Electrochemical Performance of Sintered Porous Negative Electrodes Fabricated with Atomized Powders for Iron-Based Alkaline Rechargeable Batteries

Abstract

The electrochemical performance of porously sintered iron-based negative electrodes was examined to assess their suitability for application to high performance alkaline rechargeable batteries. Atomized iron-based powders with and without sulfur were used as raw materials of the electrodes. In order to clarify the discharge-charge mechanism, effects of additives such as K2S, Bi2S3 and LiOH on the electrochemical reaction were also discussed based on the results of cyclic voltammetry in conjunction with changes in the chemical bonds along with the depth from the electrode surface.
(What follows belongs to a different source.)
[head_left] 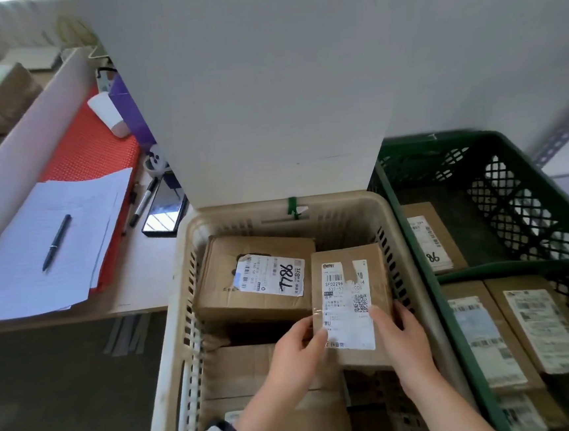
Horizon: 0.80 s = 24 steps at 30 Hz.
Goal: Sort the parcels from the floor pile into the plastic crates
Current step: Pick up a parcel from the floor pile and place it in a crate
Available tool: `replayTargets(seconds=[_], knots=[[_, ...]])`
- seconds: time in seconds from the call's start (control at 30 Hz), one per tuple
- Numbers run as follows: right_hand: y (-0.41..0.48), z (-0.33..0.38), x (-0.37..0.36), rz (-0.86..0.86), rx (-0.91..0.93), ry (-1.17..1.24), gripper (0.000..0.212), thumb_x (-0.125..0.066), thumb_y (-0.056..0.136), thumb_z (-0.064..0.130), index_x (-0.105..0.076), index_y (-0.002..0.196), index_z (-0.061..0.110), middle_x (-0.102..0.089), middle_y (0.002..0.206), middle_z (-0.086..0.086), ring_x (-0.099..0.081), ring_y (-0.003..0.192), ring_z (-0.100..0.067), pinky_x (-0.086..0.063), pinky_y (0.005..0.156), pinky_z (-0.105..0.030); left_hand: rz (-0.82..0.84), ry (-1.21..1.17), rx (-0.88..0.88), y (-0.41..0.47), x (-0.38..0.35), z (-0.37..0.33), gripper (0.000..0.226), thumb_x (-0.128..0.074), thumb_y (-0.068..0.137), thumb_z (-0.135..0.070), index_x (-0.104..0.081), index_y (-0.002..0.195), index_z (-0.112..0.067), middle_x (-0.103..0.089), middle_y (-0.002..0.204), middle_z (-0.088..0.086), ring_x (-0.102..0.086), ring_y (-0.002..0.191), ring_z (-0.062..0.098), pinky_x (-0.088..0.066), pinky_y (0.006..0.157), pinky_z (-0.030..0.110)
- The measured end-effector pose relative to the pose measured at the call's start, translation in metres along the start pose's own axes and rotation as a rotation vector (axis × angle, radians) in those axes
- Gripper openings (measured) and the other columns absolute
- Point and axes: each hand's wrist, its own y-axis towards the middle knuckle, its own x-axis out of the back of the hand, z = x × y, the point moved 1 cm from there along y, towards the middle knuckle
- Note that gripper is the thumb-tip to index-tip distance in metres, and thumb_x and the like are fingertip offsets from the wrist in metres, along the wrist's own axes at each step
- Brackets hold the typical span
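Head view: left hand (296,346) and right hand (402,339) both grip labelled parcel (351,307) over beige crate (185,313).

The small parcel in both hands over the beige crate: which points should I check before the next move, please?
1. Grip: left hand and right hand both hold the small parcel at its near end: ok.
2. Label faces up, and the thumbs cover only its lower corners: ok.
3. Free place in the beige crate below the small parcel: cannot tell, the parcel hides it.
4. Clearance from the parcel marked 7786 on the left: cannot tell whether they touch.
5. Room in the green crate: ok, bare floor shows in its far part.
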Motion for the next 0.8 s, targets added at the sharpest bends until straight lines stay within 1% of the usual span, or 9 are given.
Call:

It was found that the electrochemical performance of the iron electrodes (atomized iron-based powders without sulfur) was improved when K2S was added to the electrolyte of 8 M KOH. The discharge capacity was two times larger than those having the LiOH or Bi2S3 additive in the electrolytes. Furthermore, the discharge curves showed three distinct potential plateaus at about −1.0, −0.9 and −0.7 V vs. Hg/HgO, indicating that oxidation reaction was induced by sulfur additive in the electrolyte. It was revealed by X-ray photoelectron spectroscopy (XPS) analysis that the surface of the iron was uniformly covered with FeS of about 200 nm in thickness in the vicinity of the electrode surface. It is obvious from the XPS spectra that formation of FeS was the primary reaction on the electrode surfaces. Owing to the above-mentioned reaction, the discharge capacity for the negative electrodes fabricated with the sulfur-containing iron-based atomized powders increased with the number of cycles and reached 200 mAhg−1(Fe) at the 15th cycle, and maintained the behavior up to 25 cycles with a Coulombic efficiency of around 100%.